Dutch manufacturer of aramid fibers

Teijin Aramid, formerly known as Teijin Twaron, is a company in The Netherlands that produces various high-strength fibers for industrial purposes, most notably their para-aramid, Twaron. Twaron finds applications in numerous markets, such as automotive (tires, hoses, belts), aerospace, civil engineering, construction, leisure goods (e.g. boats), protective clothing (bullet-, fire- and cut-resistant clothing), optical fiber cables, friction and sealing materials and more. The company has been part of the Japanese Teijin Group since 2000, prior to this they were a division of Akzo Nobel, division Industrial Fibers.
Next to Twaron, the company markets Technora, Teijinconex as well.

==History==
Twaron is a heat-resistant and strong synthetic fiber, developed in early 1970s by the Dutch company AKZO, division Enka, later Akzo Nobel Industrial Fibers. The research name of the aramid was originally Fiber X, but soon called Arenka.

In 1973, Akzo decided to use sulphuric acid (H_{2}SO_{4}) as a solvent for spinning.

In 1976, a pilot plant was built.

In 1982, the name Twaron was introduced.

In 1985, commercial production was started on 3 locations and 9 plants.

In 1989, the aramid business of AKZO became an independent Business Unit called Twaron BV.

In 1995, the capacity was 11.000 tons/yr

Since 2000, Twaron BV is owned by the Teijin Group and now called Teijin Twaron BV.
Teijin Twaron is based in Arnhem, The Netherlands and main production facilities for Twaron are in Emmen and Delfzijl.

In 2003, a major capacity increase to 18.500 tons/yr was completed.

In 2006, additional process improvements gave 24.000 tons/yr capacity.

In 2007, the name of Teijin Twaron BV was changed to Teijin Aramid BV.

Teijin projects an 8- to 10-percent increase in the worldwide aramid fibers market in future years, and is adding another 5- to 10-percent increase in capacity in 2007.

On July 13, 2017, Teijin Aramid announced it is going to expand its aramid production capacity for its Twaron super fiber.

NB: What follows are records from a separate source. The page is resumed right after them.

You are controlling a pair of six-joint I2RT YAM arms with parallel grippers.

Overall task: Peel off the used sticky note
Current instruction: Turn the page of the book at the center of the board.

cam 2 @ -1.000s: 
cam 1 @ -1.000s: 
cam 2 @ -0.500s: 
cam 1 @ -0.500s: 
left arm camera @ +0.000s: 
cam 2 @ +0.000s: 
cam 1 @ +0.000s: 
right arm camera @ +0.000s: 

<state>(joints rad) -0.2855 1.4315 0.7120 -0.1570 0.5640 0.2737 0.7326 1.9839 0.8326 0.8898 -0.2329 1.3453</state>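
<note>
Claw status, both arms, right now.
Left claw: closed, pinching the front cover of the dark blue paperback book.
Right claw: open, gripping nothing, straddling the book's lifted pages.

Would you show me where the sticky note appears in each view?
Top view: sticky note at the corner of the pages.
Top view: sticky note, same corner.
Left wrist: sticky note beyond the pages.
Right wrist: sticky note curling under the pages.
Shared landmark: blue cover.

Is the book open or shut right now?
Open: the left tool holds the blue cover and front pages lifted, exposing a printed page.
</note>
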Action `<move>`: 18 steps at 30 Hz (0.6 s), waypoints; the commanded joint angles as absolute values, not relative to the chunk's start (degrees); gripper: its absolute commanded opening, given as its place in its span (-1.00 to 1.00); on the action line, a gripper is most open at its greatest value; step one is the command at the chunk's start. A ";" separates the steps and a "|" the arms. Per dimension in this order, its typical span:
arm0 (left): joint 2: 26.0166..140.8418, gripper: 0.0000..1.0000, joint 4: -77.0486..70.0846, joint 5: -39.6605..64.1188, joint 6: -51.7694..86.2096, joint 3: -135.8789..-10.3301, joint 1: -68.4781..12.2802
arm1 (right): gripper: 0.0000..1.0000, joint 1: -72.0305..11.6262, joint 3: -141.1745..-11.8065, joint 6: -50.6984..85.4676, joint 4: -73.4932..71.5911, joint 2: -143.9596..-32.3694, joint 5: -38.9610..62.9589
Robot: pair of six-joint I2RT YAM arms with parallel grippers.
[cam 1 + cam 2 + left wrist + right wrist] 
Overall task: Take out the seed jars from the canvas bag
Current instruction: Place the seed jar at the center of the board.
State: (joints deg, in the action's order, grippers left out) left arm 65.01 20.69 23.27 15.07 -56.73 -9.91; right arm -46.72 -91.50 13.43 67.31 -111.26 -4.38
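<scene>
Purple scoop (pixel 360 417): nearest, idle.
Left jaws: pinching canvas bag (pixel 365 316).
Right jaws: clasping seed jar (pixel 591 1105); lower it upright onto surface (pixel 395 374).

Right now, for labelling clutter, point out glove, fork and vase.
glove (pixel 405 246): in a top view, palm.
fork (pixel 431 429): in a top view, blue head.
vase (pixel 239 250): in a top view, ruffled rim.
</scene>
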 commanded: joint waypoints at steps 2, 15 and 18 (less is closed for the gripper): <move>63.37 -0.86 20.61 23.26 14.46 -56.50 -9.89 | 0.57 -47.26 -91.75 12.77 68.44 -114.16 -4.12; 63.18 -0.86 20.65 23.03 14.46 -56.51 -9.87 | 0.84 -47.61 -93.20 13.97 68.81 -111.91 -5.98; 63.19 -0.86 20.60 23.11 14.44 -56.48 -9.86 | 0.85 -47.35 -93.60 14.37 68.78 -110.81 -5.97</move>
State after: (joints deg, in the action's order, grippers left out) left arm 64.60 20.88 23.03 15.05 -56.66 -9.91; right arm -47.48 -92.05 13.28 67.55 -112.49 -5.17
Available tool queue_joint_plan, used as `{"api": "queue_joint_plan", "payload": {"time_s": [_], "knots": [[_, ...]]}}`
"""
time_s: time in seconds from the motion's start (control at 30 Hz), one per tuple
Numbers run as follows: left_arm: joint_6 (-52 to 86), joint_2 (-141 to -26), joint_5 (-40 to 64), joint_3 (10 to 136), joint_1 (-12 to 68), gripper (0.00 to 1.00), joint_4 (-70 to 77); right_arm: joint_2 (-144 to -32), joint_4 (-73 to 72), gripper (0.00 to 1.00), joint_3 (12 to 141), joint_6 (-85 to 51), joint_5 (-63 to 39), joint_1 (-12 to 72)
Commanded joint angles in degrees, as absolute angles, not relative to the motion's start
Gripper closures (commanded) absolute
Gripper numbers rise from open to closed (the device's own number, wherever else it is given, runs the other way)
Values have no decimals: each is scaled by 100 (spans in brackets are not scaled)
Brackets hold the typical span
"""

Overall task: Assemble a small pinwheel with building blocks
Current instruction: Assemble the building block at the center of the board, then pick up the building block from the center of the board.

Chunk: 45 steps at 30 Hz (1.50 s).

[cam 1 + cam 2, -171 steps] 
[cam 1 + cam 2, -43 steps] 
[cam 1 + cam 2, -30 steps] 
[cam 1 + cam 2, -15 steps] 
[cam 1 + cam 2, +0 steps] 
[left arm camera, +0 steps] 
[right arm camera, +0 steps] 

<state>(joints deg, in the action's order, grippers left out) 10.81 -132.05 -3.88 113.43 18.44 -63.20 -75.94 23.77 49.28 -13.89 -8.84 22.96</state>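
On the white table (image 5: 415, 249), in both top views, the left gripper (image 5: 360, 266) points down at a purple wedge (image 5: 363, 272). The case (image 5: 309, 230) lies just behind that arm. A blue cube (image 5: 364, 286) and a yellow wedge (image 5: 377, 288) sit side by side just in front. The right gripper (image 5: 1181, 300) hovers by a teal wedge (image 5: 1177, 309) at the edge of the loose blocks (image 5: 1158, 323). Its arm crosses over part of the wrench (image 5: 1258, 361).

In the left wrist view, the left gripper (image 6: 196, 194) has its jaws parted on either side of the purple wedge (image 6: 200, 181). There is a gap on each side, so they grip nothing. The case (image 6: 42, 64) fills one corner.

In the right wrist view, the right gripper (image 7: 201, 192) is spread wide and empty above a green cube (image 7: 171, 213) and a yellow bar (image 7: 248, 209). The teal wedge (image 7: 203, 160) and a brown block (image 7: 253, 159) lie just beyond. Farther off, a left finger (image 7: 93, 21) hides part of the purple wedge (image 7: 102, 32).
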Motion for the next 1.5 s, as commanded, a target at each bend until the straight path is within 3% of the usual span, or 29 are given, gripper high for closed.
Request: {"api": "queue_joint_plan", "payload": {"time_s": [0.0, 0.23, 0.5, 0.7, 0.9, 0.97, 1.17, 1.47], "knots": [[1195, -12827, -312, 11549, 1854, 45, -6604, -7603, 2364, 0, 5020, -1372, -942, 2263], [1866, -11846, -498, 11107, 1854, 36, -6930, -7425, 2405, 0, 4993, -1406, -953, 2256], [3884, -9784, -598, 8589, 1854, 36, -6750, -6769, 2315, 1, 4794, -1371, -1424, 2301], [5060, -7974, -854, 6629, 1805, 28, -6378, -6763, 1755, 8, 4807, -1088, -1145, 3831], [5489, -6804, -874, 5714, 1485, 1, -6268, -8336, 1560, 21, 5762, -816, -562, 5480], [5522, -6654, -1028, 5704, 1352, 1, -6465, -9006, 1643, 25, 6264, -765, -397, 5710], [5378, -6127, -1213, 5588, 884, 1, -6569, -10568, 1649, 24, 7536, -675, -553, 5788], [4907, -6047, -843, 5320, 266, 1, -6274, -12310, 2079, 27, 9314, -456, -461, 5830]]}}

It will invest in new spinning technology at the Twaron facility in Emmen, the Netherlands, starting up in the first quarter of 2019.

On December 20, 2017, Teijin Aramid announced its second intention to increase the production capacity for its Twaron super fiber by more than 25%. This additional capacity will become available within the next five years. With this capacity expansion, Teijin Aramid will be able to meet future market demand and provide its customers with the material they need to excel in their markets. The total extra capacity is planned to be fully available in the year 2022.